Code for the tabred paper. Providing dataset preprocessing and code for reproducing experiments from the paper.
Benchmarks that closely reflect downstream application scenarios are essential for the streamlined adoption of new research in tabular machine learning (ML). In this work, we examine existing tabular benchmarks and find two common characteristics of industry-grade tabular data that are underrepresented in the datasets available to the academic community. First, tabular data often changes over time in real-world deployment scenarios. This impacts model performance and requires time-based train and test splits for correct model evaluation. Yet, existing academic tabular datasets often lack timestamp metadata to enable such evaluation. Second, a considerable portion of datasets in production settings stem from extensive data acquisition and feature engineering pipelines. For each specific dataset, this can have a different impact on the absolute and relative number of predictive, uninformative, and correlated features, which in turn can affect model selection. To fill the aforementioned gaps in academic benchmarks, we introduce TabReD -- a collection of eight industry-grade tabular datasets covering a wide range of domains from finance to food delivery services. We assess a large number of tabular ML models in the feature-rich, temporally-evolving data setting facilitated by TabReD. We demonstrate that evaluation on time-based data splits leads to different methods ranking, compared to evaluation on random splits more common in academic benchmarks. Furthermore, on the TabReD datasets, MLP-like architectures and GBDT show the best results, while more sophisticated DL models are yet to prove their effectiveness.
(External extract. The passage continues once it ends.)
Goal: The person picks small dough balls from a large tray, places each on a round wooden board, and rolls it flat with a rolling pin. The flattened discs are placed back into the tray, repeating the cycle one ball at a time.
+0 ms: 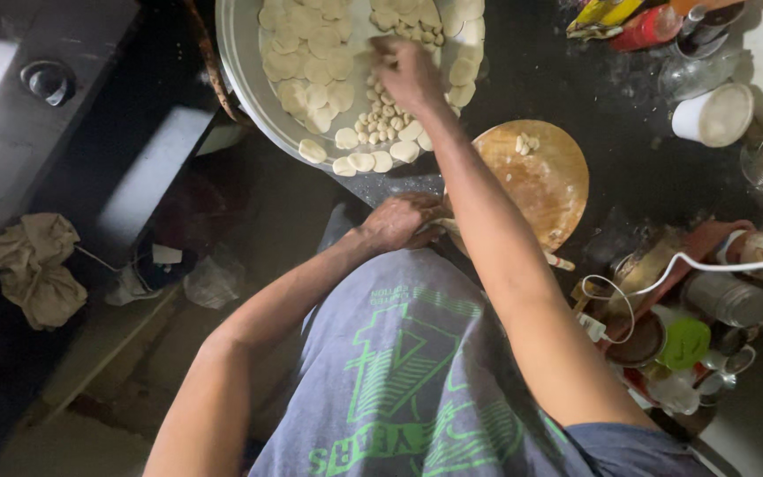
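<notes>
— Closest to cam: grey tee w/ green print (417, 371), filling bottom centre. Far left?

— Crumpled beige cloth (33, 265) on dark ledge, well apart from both arms.

— Left hand (399, 221)?

— Resting at counter edge, just beside round wooden board (540, 181). Fingers curled inward; can't tell what's under them, if anything.

— Up top?

— Big metal tray (240, 62), loaded w/ flat dough discs (311, 62) plus heap of small dough balls (381, 119) near mid.

— Right hand (408, 71)?

— Stretched out over tray, above the small balls. Fingertips bunched together, pointing down at top of heap; looks like pinching a dough piece, but too blurred to confirm.

— Board itself?

— Floured, few small dough bits (527, 143) sitting near its upper part.

— Further right?

— White cup (715, 115) on black counter, then clutter of tins & jars, green lid (686, 343) among them, white cable (708, 263) draped across.
</notes>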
You can download and preprocess TabReD datasets by running scripts from the
./preprocessing
directory. For Kaggle datasets you shoul enroll the respective
competitions and have a Kaggle account.
Here is the initial rendition of TabReD with links to datasets and basic metadata:
Dataset | Features | Task | Instances Used | Instances Available | Link |
---|---|---|---|---|---|
Homesite Insurance | 299 | Classification | 260,753 | - | Competition |
Ecom Offers | 119 | Classification | 160,057 | - | Competition |
Homecredit Default | 696 | Classification | 381,664 | 1,526,659 | Competition |
Sberbank Housing | 392 | Regression | 28,321 | - | Competition |
Cooking Time | 192 | Regression | 319,986 | 12,799,642 | Dataset |
Delivery ETA | 223 | Regression | 416,451 | 17,044,043 | Dataset |
Maps Routing | 986 | Regression | 340,981 | 13,639,272 | Dataset |
Weather | 103 | Regression | 423,795 | 16,951,828 | Dataset |
./preprocessing
directory contains preprocessing scripts for all the datasets./exp
all exeperiment logs are in this folder./bin
scripts for launching the experiments./lib
library, dataloading, utilities
There are two environments: one for local development on machines without gpus -
tabred-env-local.yaml
, another for the machines with GPUs tabred-env.yaml
.
To create the environment with all the dependencies run micromamba create -f
with the env file of
choice (for example micromamba create -f tabred-env.yaml
on a server with GPUs).
To reproduce results for the MLP on the maps-routing dataset.
- Create an environment
- Create dataset (run preprocessing script)
- Run
export CUDA_VISIBLE_DEVICES=0
(or whatever device you like) - Run
python bin/go.py exp/mlp/maps-routing/tuning.toml --force
(force, deletes the existing outputs)
There is also a datasheet for the benchmark.